Life & Style

January 15, 2018

Cop This Exclusive Balenciaga Collection

Net-A-Porter and Mr Porter collaborate with Demna Gvasalia’s house

  • Written by Stuart Brumfitt

They’ve done the DHL tee, the Bernie Sanders scarf and the Kering hoodie. Next up for the Balenciaga treatment: Net-A-Porter and Mr Porter. The house’s Creative Director Demna Gvasalia has worked with the online retailers on an exclusive collection and has gone meta for the social and digital campaign, shooting it all on staff members in their London HQ.

With Balenciaga being the fashion industry’s current cult label, the collaboration (released on 22nd January) is a major coup for the Net-A-Porter and Mr Porter’s President, Alison Loehnis, and further justifies the assertion that she’s “the most powerful woman in retail”.

Net-A-Porter’s 53 pieces include an exclusive cobalt blue Pantashoe, Speed Sneaker in grey and a range of tees, hoodies, woven shirts, dresses, outerwear and denim. Mr Porter’s 34 pieces revolve around outerwear, sweaters, an exclusive Triple S sneaker, Speed Sock and plenty of BB Mode logos. We caught up with Loehnis to get the lowdown on working with Demna, the power of Balenciaga and the future of fashion.

Why is it such a good time to collaborate with Balenciaga?
Balenciaga under Demna has proven to be such an original and super-exciting industry player, challenging expectations, engaging with the customer in a whole new way. And I think it’s fair to say, both across Net-A-Porter and Mr Porter, our customer has a strong appetite for newness. There’s been a huge amount of, I think, warranted hype around the brand and an almost cult-like status. It’s always one of our top-performing brands. It’s exciting because this is the first time Balenciaga has collaborated on a dual women’s and men’s exclusive collection with a retailer partner and it’s also really well-timed because it’s right ahead of the brand’s much-anticipated first unified men’s women’s show in March in Paris.

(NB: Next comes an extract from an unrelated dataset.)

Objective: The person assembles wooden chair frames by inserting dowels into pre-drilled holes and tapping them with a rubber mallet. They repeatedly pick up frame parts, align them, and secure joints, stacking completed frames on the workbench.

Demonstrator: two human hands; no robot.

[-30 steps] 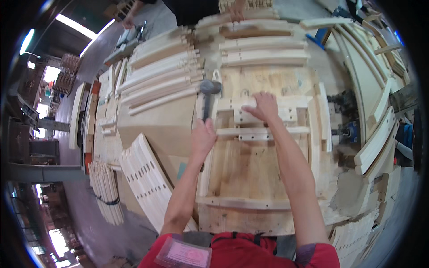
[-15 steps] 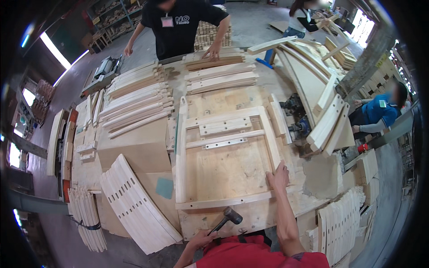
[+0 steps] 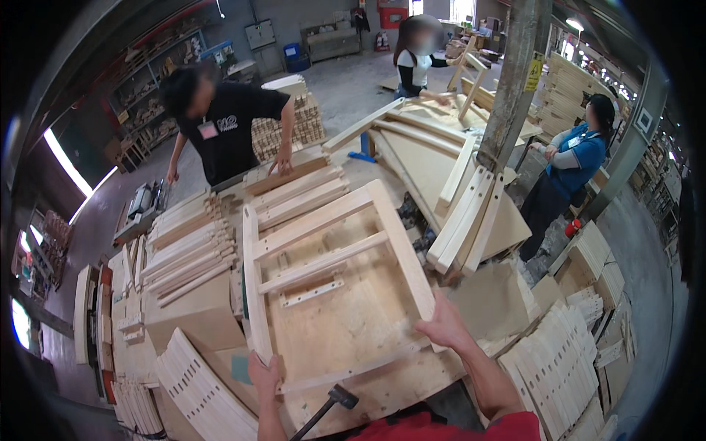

What do you think Demna is doing so well?
Demna has really created or authored a distinct vision of what cool is. It’s consistently exciting. He’s renewed the brand’s identity, making it super relevant to a whole new generation but also not alienating existing customers. The teams at Net-A-Porter and Mr Porter are completely obsessed with the brand, which is always a great litmus test.

Why is it working so well?
I think it’s really down to the brand having such a strong identity, setting itself apart and not looking like everything else. And there’s a narrative to it, a sense of storytelling. Elevated streetwear speaks to the youth culture of today, but it also resonates with the more mature customer as well, because it’s denim, sneakers, logos. And the bags are some of the most coveted pieces on the market. Also the tailoring works, the feminine florals work. It’s all working incredibly well.

What was it like working with the Balenciaga team on this?
It was a very collaborative process. Demna’s team was very much at the creative helm, which we were excited about. Our buy team saw sketches and fabrics and the colourways, then brought to the table very valuable customer insights, some interesting field information, things that work, things our customers might be looking for. So the collection’s developed from there.

What are your favourite pieces from the collection?
I love the black dress, because it’s edgy and feminine. I love the checked wool and mohair blazer – I’m a blazer lover. But I love the sweatshirt with the double B and I’m completely coveting a large embroidered metallic leather shoulder bag.

It’s a real coup to be able to get an exclusive collection with Balenciaga right now, so I suppose this plays into the question: how does it feel to be described as “the most powerful woman in retail”? Do you feel like the most powerful woman in retail? How do you see your power in the industry?
As she slowly turns purple! At Net-A-Porter and Mr Porter, I’m surrounded by incredible teams with incredible talent, which makes my job possible and that’s not something I ever take for granted. We’re unbelievably customer centric and while that might sound a bit tired, it’s genuine. Everything we do, we’re thinking about the customer. How do we make his or her life easier? How do we find products that he or her are going to absolutely love? Even when thinking about technology, we don’t create tech projects for gimmick’s sake or for marketing sake; we do it just thinking, “How can we make it easier?”

As well as Mr Porter, you were involved in the launch of Jet-a-Porter last year, which is great for year-round travellers.
We do have an amazing beachwear offer year round, which isn’t always easy to find. If someone’s thinking about holidays in Australia, it can be very different to what someone’s thinking about in New York. If we’re in the business of selling fashion and style for our customers, then we can ensure that you look your best and feel confident going to the gym, going to play tennis and going on vacation. We should be able look out for you no matter where you’re headed all throughout the year.

What do you see as the future of fashion and your site? Do you see any big changes coming?
Change is upon us, which is mobile, right? There’s just this huge uptake of mobile commerce and it’s been a big focus for us and it remains one. Over half of our purchases are now made on mobile devices. And understanding how that will impact the customer journey, on how he or she wants to consume content, how he or she looks at products. So I think it’s about truly understanding that.

Also, how do we continue to improve service and what’s going to be most relevant for our customers? From a platform perspective and technology perspective, it’s mobile, mobile, mobile and figuring out how we can use that tool. Seeing my personal shoppers communicate with customers increasingly via WhatsApp and actually selling through it. With product, I think it’s continuing to look for amazing new brands and up-and-comers and to the big global players – creating things that our customers can’t find elsewhere.